Joe Gould was a legendary nut. He was the kind of street person whose rants sometimes cohered into poetry. He couldn't stop writing, filling many dozens of cheap notebooks and stashing them with various friends and benefactors around New York City and elsewhere, a few of the books made it as far as Europe. He claimed to be writing “The Oral History of Our Time”. He expressed his ambition thus: “I would like to widen the sphere of history as Walt Whitman did that of poetry.”

Was he an unrecognized mad genius or just another lost crackpot? He had long-lasting friendships with the poets Ezra Pound and E.E. Cummings, had his portrait painted by Alice Neel, and was immortalized in two classic Joseph Mitchell New Yorker profiles (“Professor Sea Gull” and “Joe Gould's Secret”). Many eminent people fed, housed, and otherwise helped him. There were numerous attempts to publish his magnum opus. But the manuscript could never seem to be assembled in one place. Did it even exist outside a madman's mind?

In Jill Lepore's diverting new book Joe Gould's Teeth, she attempts to separate fact from fiction, but can't help but fall under the odd little man's spell, just like all the writers, philanthropists, cultural mavens, and curiosity-seekers who came before her. Still, as a responsible academic, she digs through the scattered archives of Gould's papers in an attempt to establish what he did and did not do. “I got to thinking that what had at first looked like contradictions weren't contradictions at all. Instead they were evidence of a pattern. The Oral History existed, and then it didn't; it didn't, and then it did. He wrote it; he lost it. He was a genius; he was a blind man.”

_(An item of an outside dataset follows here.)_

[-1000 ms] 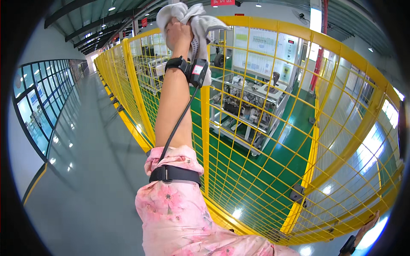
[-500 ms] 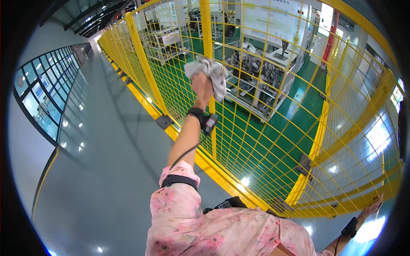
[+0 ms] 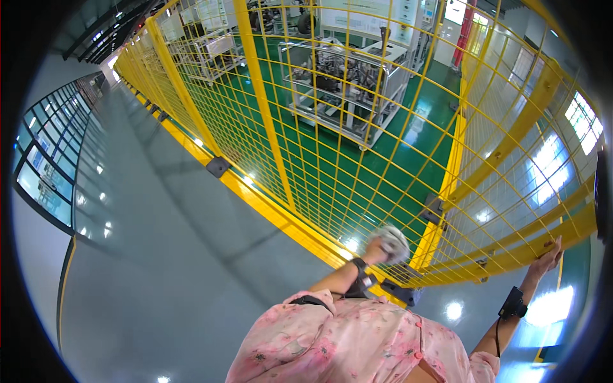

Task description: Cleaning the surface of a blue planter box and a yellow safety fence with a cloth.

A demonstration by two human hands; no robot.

Unravelling the tangled threads of Gould's life, Lepore traces his peripatetic education at Harvard, his various but inevitably short-lived stretches of employment, and his involvement with luminaries of New York bohemia, the Harlem Renaissance, the eugenics movement, and an untold number of other odd conglomerations and associations. In his aimless wanderings the man had a talent for charming all kinds of people, insinuating himself into their lives, then inevitably overstepping his bounds by aggressively demanding contributions to “The Joe Gould Fund”, or, if his prey was a woman, by his lewdness and vulgarity. It is no accident that in Neel's great portrait she painted him with three penises.

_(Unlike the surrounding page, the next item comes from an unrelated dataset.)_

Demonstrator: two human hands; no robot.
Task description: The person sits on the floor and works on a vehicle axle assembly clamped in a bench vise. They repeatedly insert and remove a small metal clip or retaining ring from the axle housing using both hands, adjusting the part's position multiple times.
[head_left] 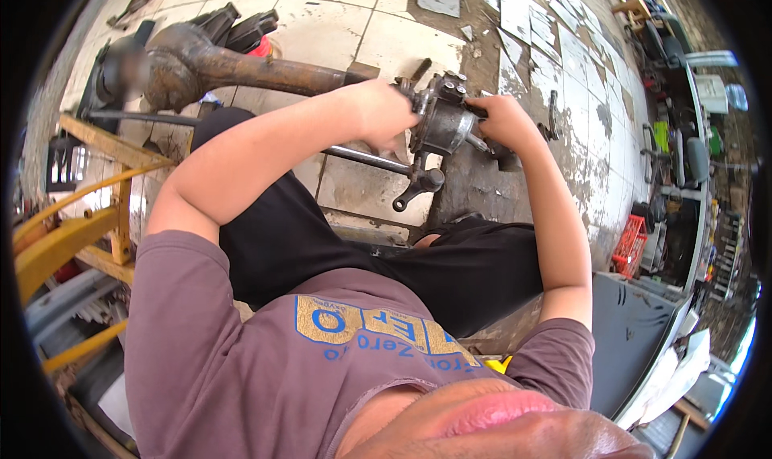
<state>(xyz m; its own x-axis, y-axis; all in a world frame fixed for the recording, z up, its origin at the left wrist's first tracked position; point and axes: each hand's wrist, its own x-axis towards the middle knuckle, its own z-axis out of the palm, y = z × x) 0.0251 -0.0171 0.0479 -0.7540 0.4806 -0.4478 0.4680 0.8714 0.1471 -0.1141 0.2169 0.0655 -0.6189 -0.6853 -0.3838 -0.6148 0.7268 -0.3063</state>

Some of the best sections of the book concern a now mostly forgotten African-American sculptor named Augusta Savage. Gould pursued her relentlessly to the point that she had to flee the city to get away from him. Unlike the funny eccentric presented by his many admirers, this is a Gould who is obsessive and ugly. In this and many other points to which her research led, Lepore was forced to conclude that the definitive answers she hoped to uncover might never appear, “It has taken me a very long time, my whole life, to learn that the asymmetry of the historical record isn't always a consequence of people being silenced against their will. Some people don't want to be remembered, or heard, or saved. They want to be left alone.”

Joe Gould met his end alone as well. He died in a mental asylum, possibly lobotomized, most likely subject to multiple electric shock sessions. His Oral History has never been found. But the irresistible urge to search for it, to believe that at the back of some closet in a shuttered loony bin or a chicken farm on Long Island, volumes of a lost history lie waiting to be found, has not been sated even some 60 years after the man's passing. Lepore's book is as much about all the people, including herself, who project meaning and significance onto the work and personality of Joe Gould as it is about the man himself. Throughout history there have been peculiar characters who have captured the imagination of everyone they come into contact with, blinding them to obvious flaws and permitting all of us to imagine wonders just beyond what most of us can fathom. We owe Lepore a debt of gratitude for re-intoducing us to one of the strangest strangers to have ever walked among us.